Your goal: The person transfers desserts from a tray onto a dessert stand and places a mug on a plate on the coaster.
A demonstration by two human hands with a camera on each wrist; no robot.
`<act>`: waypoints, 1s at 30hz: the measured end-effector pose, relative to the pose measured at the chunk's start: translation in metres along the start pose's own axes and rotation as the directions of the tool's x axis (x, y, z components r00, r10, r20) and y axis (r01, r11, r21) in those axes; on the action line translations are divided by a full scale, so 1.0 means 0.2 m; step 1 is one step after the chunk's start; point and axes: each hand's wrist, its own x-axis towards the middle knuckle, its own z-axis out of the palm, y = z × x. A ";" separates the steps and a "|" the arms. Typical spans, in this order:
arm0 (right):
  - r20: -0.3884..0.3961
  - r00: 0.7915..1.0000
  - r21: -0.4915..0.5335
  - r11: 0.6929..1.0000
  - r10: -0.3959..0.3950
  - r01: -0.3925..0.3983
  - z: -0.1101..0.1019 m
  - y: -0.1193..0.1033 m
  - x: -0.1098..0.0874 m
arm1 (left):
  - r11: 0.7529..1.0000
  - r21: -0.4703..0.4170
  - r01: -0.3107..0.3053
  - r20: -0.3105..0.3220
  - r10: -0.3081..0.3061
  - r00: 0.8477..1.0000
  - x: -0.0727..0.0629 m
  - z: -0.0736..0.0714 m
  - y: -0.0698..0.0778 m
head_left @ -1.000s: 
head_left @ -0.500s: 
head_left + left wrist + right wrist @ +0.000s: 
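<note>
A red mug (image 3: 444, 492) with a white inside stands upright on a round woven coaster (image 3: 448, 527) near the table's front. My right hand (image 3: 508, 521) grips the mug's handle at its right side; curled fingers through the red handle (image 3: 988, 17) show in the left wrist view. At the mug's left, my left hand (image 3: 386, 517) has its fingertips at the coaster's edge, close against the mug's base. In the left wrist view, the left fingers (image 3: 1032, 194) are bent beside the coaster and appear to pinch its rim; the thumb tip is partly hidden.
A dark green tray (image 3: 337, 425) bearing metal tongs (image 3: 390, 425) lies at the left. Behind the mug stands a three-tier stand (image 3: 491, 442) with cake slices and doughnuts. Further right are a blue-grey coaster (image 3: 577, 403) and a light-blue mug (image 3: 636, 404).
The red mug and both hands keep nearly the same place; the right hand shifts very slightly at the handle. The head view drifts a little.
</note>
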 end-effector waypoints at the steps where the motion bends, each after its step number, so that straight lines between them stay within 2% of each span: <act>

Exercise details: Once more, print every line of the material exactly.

Solved exercise:
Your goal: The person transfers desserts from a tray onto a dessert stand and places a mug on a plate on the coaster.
A demonstration by two human hands with a camera on each wrist; no robot.
`<act>`: waypoints, 1s at 30hz: the measured end-effector pose, relative to the pose measured at the chunk's start: translation in metres along the start pose's own axes and rotation as the directions of the tool's x axis (x, y, z components r00, r10, r20) and y axis (r01, r11, r21) in those axes; on the action line translations are divided by a full scale, so 1.0 means 0.2 m; step 1 is one step after the chunk's start; point and axes: each hand's wrist, its own x-axis towards the middle knuckle, its own z-axis out of the palm, y = z × x. A ";" separates the steps and a "|" the arms. Typical spans, in this order:
arm0 (right):
  - r20: -0.3884..0.3961
  - r00: 0.7915..1.0000
  - r21: -0.4915..0.5335
  - r11: 0.6929..1.0000
  - r10: -0.3959..0.3950
  - r01: -0.3925..0.3983
  - z: -0.1101..0.1019 m
  - y: -0.1193..0.1033 m
  - x: -0.1098..0.0874 m
arm1 (left):
  - r11: 0.7529..1.0000
  - r21: -0.4703..0.4170
  - r01: -0.3107..0.3053
  - r20: -0.3105..0.3220
  - r10: -0.3081..0.3061
  - r00: 0.8477..1.0000
  - x: -0.0727..0.0629 m
  - z: -0.0736..0.0714 m
  - y: -0.0698..0.0778 m
head_left @ -1.000s: 
head_left @ -0.500s: 
head_left + left wrist + right wrist @ +0.000s: 
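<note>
A red mug (image 3: 444, 492) with a white inside stands upright on a round woven coaster (image 3: 448, 527) near the table's front. My right hand (image 3: 508, 521) grips the mug's handle at its right side; curled fingers through the red handle (image 3: 988, 17) show in the left wrist view. At the mug's left, my left hand (image 3: 386, 517) has its fingertips at the coaster's edge, close against the mug's base. In the left wrist view, the left fingers (image 3: 1032, 194) are bent beside the coaster and appear to pinch its rim; the thumb tip is partly hidden.
A dark green tray (image 3: 337, 425) bearing metal tongs (image 3: 390, 425) lies at the left. Behind the mug stands a three-tier stand (image 3: 491, 442) with cake slices and doughnuts. Further right are a blue-grey coaster (image 3: 577, 403) and a light-blue mug (image 3: 636, 404).
The red mug and both hands keep nearly the same place; the right hand shifts very slightly at the handle. The head view drifts a little.
</note>
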 end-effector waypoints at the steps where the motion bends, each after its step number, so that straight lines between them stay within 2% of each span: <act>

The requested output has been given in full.